• WHAT YOU SHOULD DO
Go through the material and copy each line that includes "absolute".

• PROVIDED DATA

-------

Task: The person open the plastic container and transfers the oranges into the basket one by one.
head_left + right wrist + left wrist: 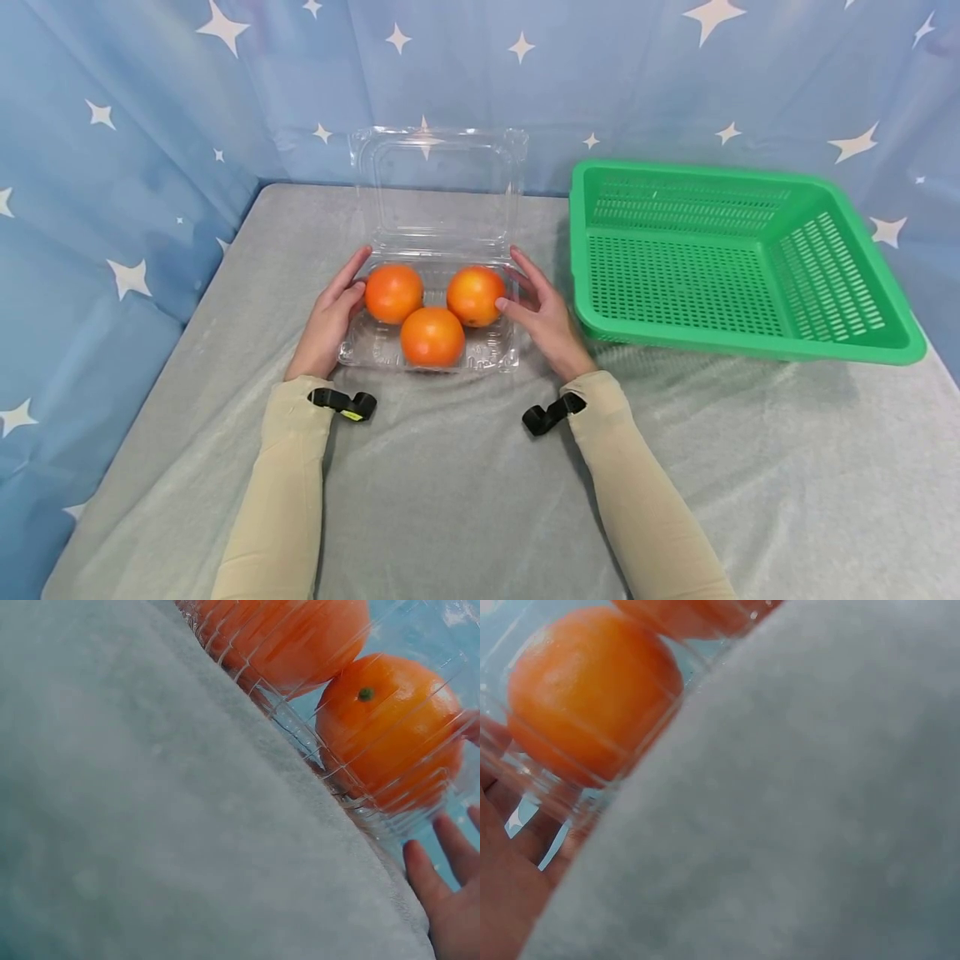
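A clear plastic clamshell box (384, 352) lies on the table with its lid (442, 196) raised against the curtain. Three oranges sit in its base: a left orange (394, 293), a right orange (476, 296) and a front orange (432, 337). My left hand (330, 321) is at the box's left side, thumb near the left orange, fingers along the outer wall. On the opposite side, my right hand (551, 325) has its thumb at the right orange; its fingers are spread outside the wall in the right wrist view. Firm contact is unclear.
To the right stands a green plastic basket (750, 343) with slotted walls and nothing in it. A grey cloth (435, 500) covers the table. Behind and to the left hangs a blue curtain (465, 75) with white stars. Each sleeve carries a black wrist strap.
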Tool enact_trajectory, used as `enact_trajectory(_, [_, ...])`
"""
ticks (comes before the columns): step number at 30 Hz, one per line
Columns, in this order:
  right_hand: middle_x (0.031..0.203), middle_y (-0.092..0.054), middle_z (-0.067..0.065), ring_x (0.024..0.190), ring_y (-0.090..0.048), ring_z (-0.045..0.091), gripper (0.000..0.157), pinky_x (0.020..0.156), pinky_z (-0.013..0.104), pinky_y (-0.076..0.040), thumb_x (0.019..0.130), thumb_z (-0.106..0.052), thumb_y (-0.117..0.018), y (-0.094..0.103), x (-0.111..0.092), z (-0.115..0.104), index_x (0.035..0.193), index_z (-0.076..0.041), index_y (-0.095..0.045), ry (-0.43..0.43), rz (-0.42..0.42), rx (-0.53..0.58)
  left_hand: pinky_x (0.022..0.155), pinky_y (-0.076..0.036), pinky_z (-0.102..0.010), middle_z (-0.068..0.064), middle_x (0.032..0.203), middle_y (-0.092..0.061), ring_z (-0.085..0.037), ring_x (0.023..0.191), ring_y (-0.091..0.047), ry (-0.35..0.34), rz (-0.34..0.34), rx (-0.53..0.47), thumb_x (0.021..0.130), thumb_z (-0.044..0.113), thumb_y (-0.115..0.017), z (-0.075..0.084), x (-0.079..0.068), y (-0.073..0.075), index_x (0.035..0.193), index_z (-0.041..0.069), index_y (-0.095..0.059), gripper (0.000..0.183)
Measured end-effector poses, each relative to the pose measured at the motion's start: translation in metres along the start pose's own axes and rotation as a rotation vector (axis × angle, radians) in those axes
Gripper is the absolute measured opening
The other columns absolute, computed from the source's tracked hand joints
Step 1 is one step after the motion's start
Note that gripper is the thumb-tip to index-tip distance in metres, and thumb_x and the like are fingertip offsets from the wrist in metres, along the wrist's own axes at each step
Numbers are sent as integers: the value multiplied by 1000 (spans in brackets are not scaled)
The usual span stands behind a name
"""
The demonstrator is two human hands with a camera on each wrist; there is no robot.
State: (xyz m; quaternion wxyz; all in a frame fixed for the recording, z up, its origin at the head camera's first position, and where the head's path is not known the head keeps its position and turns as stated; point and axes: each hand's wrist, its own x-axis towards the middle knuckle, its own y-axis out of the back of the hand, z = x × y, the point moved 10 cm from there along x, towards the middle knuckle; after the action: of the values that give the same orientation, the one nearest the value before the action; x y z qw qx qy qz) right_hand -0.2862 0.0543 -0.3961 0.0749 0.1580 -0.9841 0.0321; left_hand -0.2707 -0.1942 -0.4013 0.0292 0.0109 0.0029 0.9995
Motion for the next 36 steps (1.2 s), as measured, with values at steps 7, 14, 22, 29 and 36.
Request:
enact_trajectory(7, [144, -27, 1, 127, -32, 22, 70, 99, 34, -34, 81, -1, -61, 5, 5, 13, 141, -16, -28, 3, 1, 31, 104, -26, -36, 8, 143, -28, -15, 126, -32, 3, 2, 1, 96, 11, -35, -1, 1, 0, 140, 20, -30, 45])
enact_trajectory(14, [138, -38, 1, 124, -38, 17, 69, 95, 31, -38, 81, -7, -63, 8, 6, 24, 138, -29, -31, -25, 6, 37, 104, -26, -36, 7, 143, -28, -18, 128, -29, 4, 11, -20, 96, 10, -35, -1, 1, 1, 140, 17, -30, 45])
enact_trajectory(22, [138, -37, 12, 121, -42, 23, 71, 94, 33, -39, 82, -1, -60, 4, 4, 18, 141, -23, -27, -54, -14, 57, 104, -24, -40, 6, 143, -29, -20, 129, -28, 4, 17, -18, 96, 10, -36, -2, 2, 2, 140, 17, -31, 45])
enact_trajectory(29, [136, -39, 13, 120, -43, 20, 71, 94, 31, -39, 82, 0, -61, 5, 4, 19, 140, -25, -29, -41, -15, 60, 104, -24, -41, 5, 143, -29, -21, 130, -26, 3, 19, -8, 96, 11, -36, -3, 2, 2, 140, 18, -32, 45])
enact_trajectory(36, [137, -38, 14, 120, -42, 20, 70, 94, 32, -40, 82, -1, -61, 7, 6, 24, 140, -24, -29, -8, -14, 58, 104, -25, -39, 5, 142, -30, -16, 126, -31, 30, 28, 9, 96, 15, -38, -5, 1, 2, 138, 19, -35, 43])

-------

• SOLUTION
Gripper is the absolute measured opening
The other columns absolute, computed from the source's tracked hand joints

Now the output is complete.